# WHAT IS BEING ASKED:
Sort through the data and copy the lines holding the word "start".

# MATERIAL PROVIDED:

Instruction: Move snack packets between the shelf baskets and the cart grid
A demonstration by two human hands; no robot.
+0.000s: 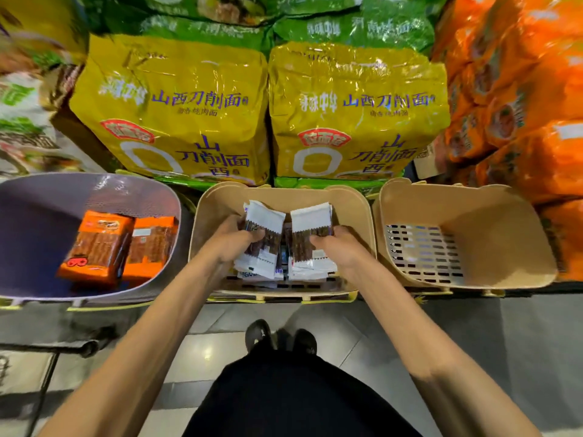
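Note:
Three baskets stand in a row on the low shelf. The middle beige basket (353, 209) holds white-and-brown snack packets. My left hand (235, 239) grips a bundle of these packets (262, 222) inside it. My right hand (339, 244) grips a second bundle of white packets (310, 223) beside the first. More packets (303, 269) lie on the basket floor under both hands. The purple basket (38, 222) on the left holds two orange snack packets (101, 244). The beige basket on the right (492, 228) has nothing in it.
Large yellow noodle bags (176, 108) stand right behind the baskets, green bags above them, orange bags (520, 99) at the right. A dark cart bar (50, 348) shows at the lower left over the tiled floor. My shoes (280, 337) are below the middle basket.

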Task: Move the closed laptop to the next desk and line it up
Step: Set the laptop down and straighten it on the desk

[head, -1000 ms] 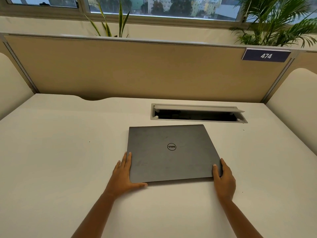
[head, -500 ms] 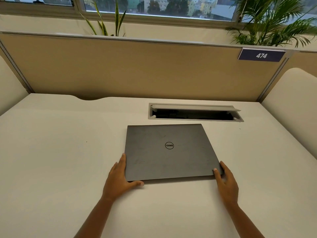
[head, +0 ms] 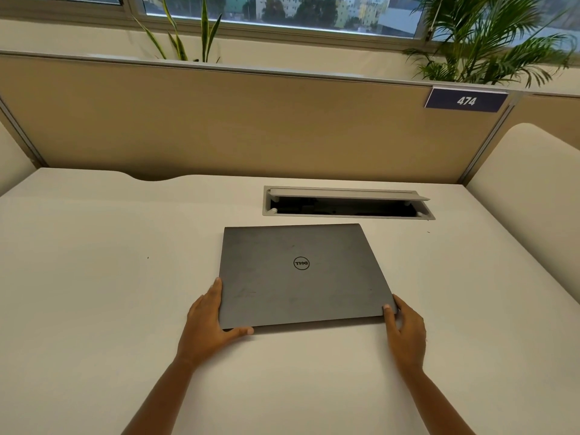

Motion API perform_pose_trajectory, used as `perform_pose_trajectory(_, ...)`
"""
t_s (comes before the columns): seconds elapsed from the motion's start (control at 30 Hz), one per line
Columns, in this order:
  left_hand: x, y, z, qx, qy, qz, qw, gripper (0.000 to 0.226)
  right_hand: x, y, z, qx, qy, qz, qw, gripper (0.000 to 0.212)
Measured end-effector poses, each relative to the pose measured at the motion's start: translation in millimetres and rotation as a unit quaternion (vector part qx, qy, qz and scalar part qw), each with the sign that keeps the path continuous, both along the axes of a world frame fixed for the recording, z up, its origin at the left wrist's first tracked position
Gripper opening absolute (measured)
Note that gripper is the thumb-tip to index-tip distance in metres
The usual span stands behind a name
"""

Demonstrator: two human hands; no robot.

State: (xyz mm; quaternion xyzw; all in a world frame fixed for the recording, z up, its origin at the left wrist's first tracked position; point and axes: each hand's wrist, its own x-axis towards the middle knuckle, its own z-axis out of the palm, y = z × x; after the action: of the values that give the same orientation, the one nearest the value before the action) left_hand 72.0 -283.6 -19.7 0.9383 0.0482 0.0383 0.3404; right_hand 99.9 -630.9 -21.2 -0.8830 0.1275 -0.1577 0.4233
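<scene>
A closed dark grey laptop (head: 301, 274) lies flat on the white desk (head: 94, 293), its round logo facing up and its far edge close to the cable hatch. My left hand (head: 208, 324) wraps the laptop's near left corner, fingers along the left edge and thumb along the front edge. My right hand (head: 405, 331) holds the near right corner, with the thumb pressed on the lid's edge and the fingers beside it. Both forearms reach in from the bottom of the view.
An open cable hatch (head: 345, 204) is recessed in the desk just behind the laptop. A tan partition (head: 235, 124) with a sign reading 474 (head: 466, 101) closes the back. Rounded side dividers stand at left and right (head: 530, 189). Plants stand behind the partition.
The laptop has turned slightly so its edges sit squarer to the desk. My left hand's fingers slid closer along the left edge; my right hand stays at the right corner.
</scene>
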Motion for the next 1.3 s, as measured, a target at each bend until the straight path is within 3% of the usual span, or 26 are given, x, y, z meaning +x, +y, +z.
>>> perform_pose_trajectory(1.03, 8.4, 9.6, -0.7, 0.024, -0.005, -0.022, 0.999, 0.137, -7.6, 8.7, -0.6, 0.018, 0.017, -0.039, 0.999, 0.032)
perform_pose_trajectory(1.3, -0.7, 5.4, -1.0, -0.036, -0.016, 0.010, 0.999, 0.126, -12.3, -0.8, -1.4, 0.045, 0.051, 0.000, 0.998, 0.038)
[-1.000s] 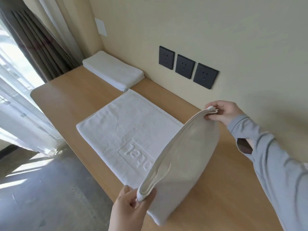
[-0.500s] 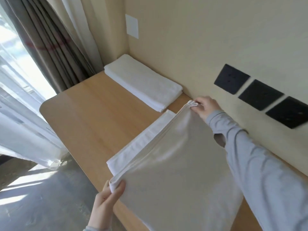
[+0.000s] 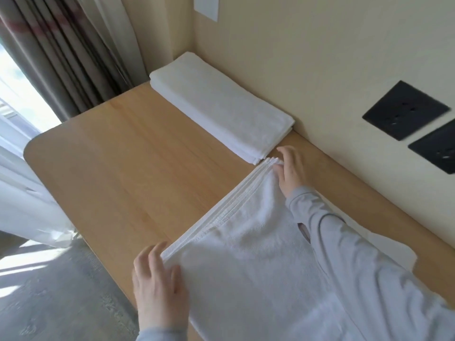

# OUTPUT OF THE TASK:
t_s (comes before the columns): seconds elapsed from the motion's start (control at 30 Hz), one per line
Measured end-effector poses, each relative to the pose measured at the motion's start: translation in millimetres and rotation as a unit quaternion (vector part qx, qy, qz and scalar part qw), each with the sign that keeps the path continuous, both along the axes of a world frame fixed for the recording, z up, its origin at the left wrist's first tracked position

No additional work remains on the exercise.